TASK DIRECTIONS =
Which lines run from the start of the data below to the line containing "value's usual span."? Set them down exactly, with none added.

DATASET EXCERPT =
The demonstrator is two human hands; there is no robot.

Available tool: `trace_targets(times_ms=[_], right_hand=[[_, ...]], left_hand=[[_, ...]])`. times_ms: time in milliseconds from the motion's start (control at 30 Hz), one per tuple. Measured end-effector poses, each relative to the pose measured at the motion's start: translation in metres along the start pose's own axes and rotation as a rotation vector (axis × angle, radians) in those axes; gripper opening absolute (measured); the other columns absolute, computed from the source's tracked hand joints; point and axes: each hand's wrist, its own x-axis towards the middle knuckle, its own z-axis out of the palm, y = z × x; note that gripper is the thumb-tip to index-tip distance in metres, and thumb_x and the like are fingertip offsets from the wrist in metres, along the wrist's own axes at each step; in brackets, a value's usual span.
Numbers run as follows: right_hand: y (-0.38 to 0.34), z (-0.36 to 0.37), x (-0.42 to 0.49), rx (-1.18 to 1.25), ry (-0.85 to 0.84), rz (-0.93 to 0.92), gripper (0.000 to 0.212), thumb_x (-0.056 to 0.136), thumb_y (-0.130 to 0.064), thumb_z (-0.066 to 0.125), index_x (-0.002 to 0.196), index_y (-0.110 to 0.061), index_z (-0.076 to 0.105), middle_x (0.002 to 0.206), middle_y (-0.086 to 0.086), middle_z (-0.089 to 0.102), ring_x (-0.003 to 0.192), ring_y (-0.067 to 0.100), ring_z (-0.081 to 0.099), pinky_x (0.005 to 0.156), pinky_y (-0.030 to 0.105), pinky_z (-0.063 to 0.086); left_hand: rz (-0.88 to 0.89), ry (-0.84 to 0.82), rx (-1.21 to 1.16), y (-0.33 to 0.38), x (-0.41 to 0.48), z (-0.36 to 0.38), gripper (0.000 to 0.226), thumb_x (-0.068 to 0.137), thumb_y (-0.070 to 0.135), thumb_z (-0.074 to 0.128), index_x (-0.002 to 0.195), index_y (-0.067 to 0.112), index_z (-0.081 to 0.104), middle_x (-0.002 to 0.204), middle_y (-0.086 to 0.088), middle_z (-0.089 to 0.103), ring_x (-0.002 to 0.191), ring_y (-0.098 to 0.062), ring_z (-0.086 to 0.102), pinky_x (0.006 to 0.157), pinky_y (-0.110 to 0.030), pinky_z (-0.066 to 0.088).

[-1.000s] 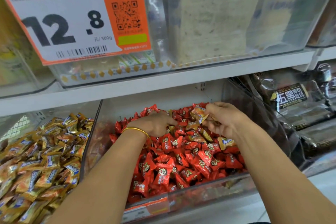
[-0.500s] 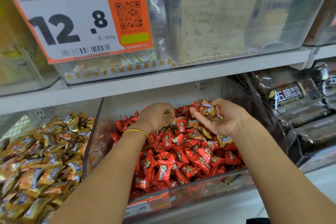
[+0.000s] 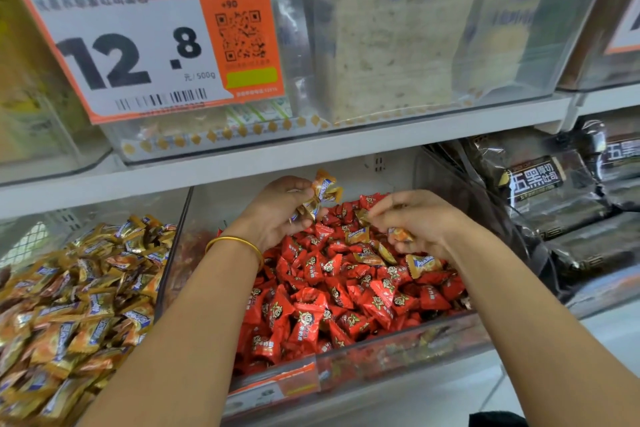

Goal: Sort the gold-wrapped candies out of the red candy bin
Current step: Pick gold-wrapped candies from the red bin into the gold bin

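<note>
A clear bin [image 3: 398, 343] on the lower shelf holds a heap of red-wrapped candies [image 3: 332, 295] with a few gold-wrapped candies [image 3: 420, 263] mixed in at the back right. My left hand [image 3: 277, 211], with a gold bangle on the wrist, is raised over the back of the bin and grips a small bunch of gold candies [image 3: 320, 196]. My right hand [image 3: 419, 218] hovers over the heap with curled fingers and pinches gold candies [image 3: 400, 234], one at the fingertips near the middle.
Left of the red bin, a second clear bin [image 3: 175, 253] is full of gold-wrapped candies [image 3: 76, 305]. Black packaged goods [image 3: 568, 204] fill the bin to the right. The white shelf edge [image 3: 311, 156] and an orange price tag [image 3: 145, 35] hang just above my hands.
My left hand has lifted off the red heap and now holds a bunch of gold candies. My right hand has turned palm down and lowered toward the heap.
</note>
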Motion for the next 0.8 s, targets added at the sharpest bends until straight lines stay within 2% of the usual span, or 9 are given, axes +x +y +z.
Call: trace_targets(times_ms=[100,200,267,333,467,533,600,700,800], right_hand=[[0.001,0.006,-0.002,-0.349,-0.060,-0.045,0.012,0.079,-0.016,0.074,0.090,-0.019,0.072,0.103,-0.002,0.065,0.076,0.014,0.063,0.046,0.018,0.049],[-0.001,0.013,-0.003,-0.618,-0.092,-0.080,0.023,0.079,-0.021,0.075,0.101,-0.018,0.070,0.137,-0.003,0.048,0.077,0.012,0.061,0.046,0.018,0.049],[-0.002,0.014,-0.003,-0.713,-0.114,-0.069,0.032,0.079,-0.024,0.075,0.108,-0.018,0.067,0.145,-0.002,0.040,0.093,0.016,0.060,0.051,0.020,0.051],[-0.002,0.014,-0.004,-0.751,-0.126,-0.050,0.037,0.078,-0.027,0.075,0.111,-0.018,0.062,0.139,0.003,0.044,0.099,0.022,0.061,0.057,0.023,0.055],[-0.002,0.013,-0.007,-0.764,-0.085,-0.029,0.038,0.078,-0.026,0.076,0.110,-0.015,0.057,0.133,0.008,0.046,0.082,0.021,0.064,0.065,0.028,0.058],[-0.002,0.012,-0.008,-0.741,-0.052,-0.018,0.042,0.078,-0.023,0.076,0.114,-0.015,0.057,0.138,0.007,0.042,0.074,0.017,0.061,0.060,0.025,0.056],[-0.002,0.010,-0.006,-0.698,-0.013,-0.009,0.047,0.076,-0.020,0.077,0.118,-0.015,0.057,0.138,0.008,0.040,0.077,0.020,0.062,0.058,0.025,0.056],[-0.002,0.003,-0.003,-0.612,0.052,-0.022,0.042,0.075,-0.012,0.078,0.113,-0.015,0.060,0.121,0.008,0.049,0.075,0.019,0.062,0.050,0.022,0.052],[0.001,0.000,-0.002,-0.701,0.073,0.006,0.029,0.079,-0.007,0.073,0.102,-0.018,0.059,0.111,0.002,0.046,0.074,0.016,0.059,0.045,0.021,0.049]], left_hand=[[-0.048,-0.024,-0.076,0.002,-0.003,0.001,0.013,0.094,0.007,0.051,0.086,0.016,0.054,0.090,-0.008,0.064,0.059,-0.015,0.068,0.051,-0.021,0.054],[-0.075,-0.013,-0.091,0.002,-0.002,0.001,0.014,0.094,0.006,0.050,0.084,0.013,0.054,0.088,-0.007,0.061,0.065,-0.018,0.066,0.053,-0.024,0.056],[-0.101,0.001,-0.094,0.002,-0.002,0.001,0.013,0.095,0.005,0.049,0.084,0.012,0.054,0.088,-0.009,0.059,0.069,-0.020,0.064,0.049,-0.023,0.055],[-0.123,0.007,-0.087,0.002,-0.001,0.000,0.013,0.096,0.006,0.047,0.085,0.011,0.052,0.087,-0.012,0.060,0.070,-0.020,0.062,0.046,-0.021,0.053],[-0.157,-0.010,-0.109,0.003,-0.001,0.000,0.013,0.097,0.009,0.044,0.086,0.009,0.051,0.082,-0.014,0.062,0.068,-0.019,0.057,0.044,-0.021,0.051],[-0.189,-0.016,-0.175,0.004,-0.002,0.001,0.014,0.098,0.010,0.043,0.088,0.008,0.052,0.081,-0.014,0.061,0.065,-0.017,0.053,0.044,-0.020,0.050],[-0.217,-0.010,-0.241,0.004,-0.002,0.001,0.015,0.099,0.012,0.042,0.089,0.007,0.053,0.079,-0.014,0.060,0.062,-0.015,0.050,0.044,-0.018,0.050],[-0.226,-0.010,-0.288,0.005,-0.003,0.002,0.013,0.097,0.013,0.046,0.093,0.007,0.056,0.079,-0.015,0.061,0.062,-0.015,0.051,0.045,-0.018,0.050],[-0.223,-0.044,-0.320,0.005,-0.004,0.003,0.011,0.096,0.012,0.048,0.099,0.006,0.056,0.085,-0.016,0.063,0.070,-0.016,0.058,0.048,-0.018,0.052]])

REPLY TO THE EXERCISE =
The demonstrator is two human hands; there is no robot.

Available tool: `trace_targets(times_ms=[_], right_hand=[[_, ...]], left_hand=[[_, ...]])`. times_ms: time in milliseconds from the motion's start (control at 30 Hz), one per tuple. Measured end-effector poses, each relative to the pose measured at the motion's start: translation in metres along the start pose's own axes and rotation as a rotation vector (axis × angle, radians) in those axes; gripper opening absolute (measured); the other columns absolute, computed from the source's tracked hand joints; point and axes: each hand's wrist, its own x-axis towards the middle knuckle, its own z-axis out of the palm, y = z × x; note that gripper is the thumb-tip to index-tip distance in metres, and thumb_x and the like are fingertip offsets from the wrist in metres, along the wrist's own axes at each step; in brackets, a value's usual span.

The full answer has been given.